◆ **Problem statement**:
All lines in the records below that hold "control" are to be shown.

(Beginning of Provided records)

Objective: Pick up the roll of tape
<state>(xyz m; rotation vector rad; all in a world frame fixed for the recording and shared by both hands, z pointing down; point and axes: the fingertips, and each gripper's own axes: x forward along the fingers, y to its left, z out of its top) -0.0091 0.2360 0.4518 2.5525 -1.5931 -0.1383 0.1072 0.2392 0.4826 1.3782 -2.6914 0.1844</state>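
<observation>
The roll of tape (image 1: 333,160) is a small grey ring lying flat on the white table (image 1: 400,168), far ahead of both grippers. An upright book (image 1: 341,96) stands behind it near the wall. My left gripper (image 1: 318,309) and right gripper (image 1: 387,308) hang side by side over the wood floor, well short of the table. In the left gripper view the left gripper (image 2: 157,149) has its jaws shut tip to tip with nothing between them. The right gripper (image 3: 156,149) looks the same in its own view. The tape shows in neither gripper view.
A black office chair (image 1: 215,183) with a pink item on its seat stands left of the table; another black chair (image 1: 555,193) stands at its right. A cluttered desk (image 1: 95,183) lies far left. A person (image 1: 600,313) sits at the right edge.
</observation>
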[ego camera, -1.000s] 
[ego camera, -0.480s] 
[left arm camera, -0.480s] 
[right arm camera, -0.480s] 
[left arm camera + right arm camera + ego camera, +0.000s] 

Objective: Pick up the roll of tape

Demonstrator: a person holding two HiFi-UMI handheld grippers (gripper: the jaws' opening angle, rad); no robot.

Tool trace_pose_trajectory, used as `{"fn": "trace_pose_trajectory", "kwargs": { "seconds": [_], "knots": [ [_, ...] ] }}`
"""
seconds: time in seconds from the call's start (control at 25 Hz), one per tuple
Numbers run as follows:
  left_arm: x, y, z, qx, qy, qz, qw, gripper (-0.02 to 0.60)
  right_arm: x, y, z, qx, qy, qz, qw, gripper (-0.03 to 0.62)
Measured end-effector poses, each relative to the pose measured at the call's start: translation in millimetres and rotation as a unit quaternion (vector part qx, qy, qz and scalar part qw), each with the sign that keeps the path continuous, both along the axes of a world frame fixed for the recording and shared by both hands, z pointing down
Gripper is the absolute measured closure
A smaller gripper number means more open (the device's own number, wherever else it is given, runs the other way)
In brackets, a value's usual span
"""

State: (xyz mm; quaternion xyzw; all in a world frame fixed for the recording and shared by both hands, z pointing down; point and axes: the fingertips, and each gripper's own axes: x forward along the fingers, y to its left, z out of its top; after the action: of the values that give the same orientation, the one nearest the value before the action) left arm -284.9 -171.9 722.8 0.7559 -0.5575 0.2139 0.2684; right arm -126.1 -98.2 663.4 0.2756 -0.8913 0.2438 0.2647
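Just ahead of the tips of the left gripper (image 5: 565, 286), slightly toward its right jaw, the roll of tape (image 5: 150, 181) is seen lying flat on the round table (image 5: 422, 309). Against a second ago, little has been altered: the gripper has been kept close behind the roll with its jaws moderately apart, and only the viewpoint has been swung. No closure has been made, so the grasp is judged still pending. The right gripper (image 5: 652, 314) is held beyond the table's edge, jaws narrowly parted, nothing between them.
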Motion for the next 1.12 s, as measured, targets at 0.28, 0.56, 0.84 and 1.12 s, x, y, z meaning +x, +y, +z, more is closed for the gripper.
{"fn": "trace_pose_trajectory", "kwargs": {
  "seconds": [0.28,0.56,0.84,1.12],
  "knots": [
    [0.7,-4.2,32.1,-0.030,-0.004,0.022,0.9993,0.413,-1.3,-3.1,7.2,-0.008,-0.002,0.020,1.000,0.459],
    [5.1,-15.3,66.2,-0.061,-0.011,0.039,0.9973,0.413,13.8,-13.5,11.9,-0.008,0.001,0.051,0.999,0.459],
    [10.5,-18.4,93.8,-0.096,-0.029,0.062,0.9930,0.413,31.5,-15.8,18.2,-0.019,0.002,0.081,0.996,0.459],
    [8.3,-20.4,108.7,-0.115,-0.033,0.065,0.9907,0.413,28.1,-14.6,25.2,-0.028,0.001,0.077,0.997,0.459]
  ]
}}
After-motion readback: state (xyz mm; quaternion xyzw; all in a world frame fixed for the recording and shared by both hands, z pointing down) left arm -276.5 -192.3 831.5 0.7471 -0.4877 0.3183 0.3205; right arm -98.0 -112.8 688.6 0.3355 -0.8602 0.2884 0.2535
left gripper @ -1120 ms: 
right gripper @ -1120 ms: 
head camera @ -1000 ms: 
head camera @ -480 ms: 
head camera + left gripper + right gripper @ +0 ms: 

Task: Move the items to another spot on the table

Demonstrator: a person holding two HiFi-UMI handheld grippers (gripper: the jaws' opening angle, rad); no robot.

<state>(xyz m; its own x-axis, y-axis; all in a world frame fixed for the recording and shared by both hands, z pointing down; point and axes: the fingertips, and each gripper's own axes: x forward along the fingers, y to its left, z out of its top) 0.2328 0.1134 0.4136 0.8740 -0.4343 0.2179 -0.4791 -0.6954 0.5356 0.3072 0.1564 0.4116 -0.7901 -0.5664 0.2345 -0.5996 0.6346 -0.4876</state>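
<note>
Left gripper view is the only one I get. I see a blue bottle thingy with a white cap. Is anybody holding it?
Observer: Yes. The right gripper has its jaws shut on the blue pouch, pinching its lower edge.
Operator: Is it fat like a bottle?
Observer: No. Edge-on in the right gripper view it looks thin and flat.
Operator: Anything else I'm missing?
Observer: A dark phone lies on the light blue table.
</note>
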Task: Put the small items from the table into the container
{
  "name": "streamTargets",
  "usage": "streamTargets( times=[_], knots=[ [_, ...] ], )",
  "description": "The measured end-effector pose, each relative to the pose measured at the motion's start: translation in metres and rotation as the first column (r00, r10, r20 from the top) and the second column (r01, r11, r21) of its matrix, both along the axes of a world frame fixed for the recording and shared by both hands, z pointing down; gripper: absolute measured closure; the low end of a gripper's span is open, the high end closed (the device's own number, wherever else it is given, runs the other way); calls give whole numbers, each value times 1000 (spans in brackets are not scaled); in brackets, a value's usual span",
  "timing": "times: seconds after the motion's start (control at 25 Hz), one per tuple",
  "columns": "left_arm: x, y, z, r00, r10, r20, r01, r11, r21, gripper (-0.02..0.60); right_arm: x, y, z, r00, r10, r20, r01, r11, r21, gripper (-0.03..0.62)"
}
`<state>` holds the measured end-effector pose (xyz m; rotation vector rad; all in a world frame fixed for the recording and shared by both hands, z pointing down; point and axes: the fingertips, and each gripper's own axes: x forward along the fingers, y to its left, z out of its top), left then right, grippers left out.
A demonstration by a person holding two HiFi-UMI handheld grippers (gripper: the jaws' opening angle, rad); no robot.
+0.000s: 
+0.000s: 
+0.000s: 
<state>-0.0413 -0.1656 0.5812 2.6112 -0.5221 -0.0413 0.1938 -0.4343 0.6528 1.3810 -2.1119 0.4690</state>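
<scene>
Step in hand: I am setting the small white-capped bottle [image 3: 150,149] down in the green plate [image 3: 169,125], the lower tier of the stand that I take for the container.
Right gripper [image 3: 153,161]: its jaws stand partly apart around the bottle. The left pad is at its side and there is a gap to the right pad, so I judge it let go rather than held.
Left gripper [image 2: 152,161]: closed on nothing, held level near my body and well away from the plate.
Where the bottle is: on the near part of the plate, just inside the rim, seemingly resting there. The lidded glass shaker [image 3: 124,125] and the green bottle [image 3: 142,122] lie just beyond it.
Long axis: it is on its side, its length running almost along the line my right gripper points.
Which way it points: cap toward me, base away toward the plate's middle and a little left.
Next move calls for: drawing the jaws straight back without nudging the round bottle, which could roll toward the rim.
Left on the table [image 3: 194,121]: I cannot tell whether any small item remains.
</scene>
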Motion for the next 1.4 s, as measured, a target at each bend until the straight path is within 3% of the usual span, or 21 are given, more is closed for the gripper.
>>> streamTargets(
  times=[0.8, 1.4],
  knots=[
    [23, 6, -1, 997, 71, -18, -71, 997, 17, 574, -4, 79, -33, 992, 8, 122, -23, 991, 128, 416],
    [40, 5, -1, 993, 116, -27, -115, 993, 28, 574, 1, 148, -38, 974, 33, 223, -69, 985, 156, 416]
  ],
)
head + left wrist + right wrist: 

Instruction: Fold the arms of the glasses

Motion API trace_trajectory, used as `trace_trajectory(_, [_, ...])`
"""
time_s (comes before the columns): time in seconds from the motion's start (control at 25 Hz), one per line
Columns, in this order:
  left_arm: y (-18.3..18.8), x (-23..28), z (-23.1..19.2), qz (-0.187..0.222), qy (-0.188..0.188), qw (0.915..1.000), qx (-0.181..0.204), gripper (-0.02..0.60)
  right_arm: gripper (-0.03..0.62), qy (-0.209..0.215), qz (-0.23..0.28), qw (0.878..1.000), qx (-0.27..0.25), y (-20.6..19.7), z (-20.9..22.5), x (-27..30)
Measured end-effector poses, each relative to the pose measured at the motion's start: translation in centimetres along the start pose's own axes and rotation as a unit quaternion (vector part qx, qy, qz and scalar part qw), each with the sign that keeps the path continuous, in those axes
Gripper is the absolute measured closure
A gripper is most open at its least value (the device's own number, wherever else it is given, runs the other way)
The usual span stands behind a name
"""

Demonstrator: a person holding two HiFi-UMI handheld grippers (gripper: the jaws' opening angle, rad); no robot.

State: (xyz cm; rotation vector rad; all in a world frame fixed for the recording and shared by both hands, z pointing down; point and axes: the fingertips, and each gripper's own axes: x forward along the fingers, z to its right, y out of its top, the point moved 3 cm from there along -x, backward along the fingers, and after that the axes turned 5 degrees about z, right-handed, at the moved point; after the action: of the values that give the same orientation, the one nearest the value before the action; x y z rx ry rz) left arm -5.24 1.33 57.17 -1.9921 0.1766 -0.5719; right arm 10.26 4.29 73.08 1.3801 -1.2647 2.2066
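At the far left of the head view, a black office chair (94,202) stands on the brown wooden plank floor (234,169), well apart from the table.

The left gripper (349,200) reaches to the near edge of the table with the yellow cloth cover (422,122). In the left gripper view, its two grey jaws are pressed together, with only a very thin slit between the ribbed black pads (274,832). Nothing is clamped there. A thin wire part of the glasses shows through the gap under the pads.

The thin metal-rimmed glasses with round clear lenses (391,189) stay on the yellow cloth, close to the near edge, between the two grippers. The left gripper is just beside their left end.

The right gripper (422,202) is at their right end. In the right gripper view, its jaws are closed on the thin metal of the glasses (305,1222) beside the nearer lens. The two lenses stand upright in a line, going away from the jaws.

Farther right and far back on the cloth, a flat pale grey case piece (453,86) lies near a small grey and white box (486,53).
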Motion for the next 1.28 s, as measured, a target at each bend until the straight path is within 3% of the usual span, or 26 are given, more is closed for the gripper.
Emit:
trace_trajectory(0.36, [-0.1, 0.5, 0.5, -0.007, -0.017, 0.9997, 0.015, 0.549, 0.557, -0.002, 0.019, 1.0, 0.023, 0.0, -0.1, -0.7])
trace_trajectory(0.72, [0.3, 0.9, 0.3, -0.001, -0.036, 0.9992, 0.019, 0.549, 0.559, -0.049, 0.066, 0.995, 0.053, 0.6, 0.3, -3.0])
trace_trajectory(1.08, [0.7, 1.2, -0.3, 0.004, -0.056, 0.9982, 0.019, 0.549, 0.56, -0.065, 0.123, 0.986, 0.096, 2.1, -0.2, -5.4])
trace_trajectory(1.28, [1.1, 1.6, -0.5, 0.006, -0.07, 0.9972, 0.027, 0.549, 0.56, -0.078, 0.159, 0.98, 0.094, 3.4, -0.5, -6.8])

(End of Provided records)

◆ **Response**:
seconds: time in seconds from the call's start (control at 25 Hz), one per tuple
  "timing": "times: seconds after the motion's start (control at 25 Hz), one per tuple",
time_s (comes before the columns): time in seconds from the motion's start (control at 25 Hz), one per line

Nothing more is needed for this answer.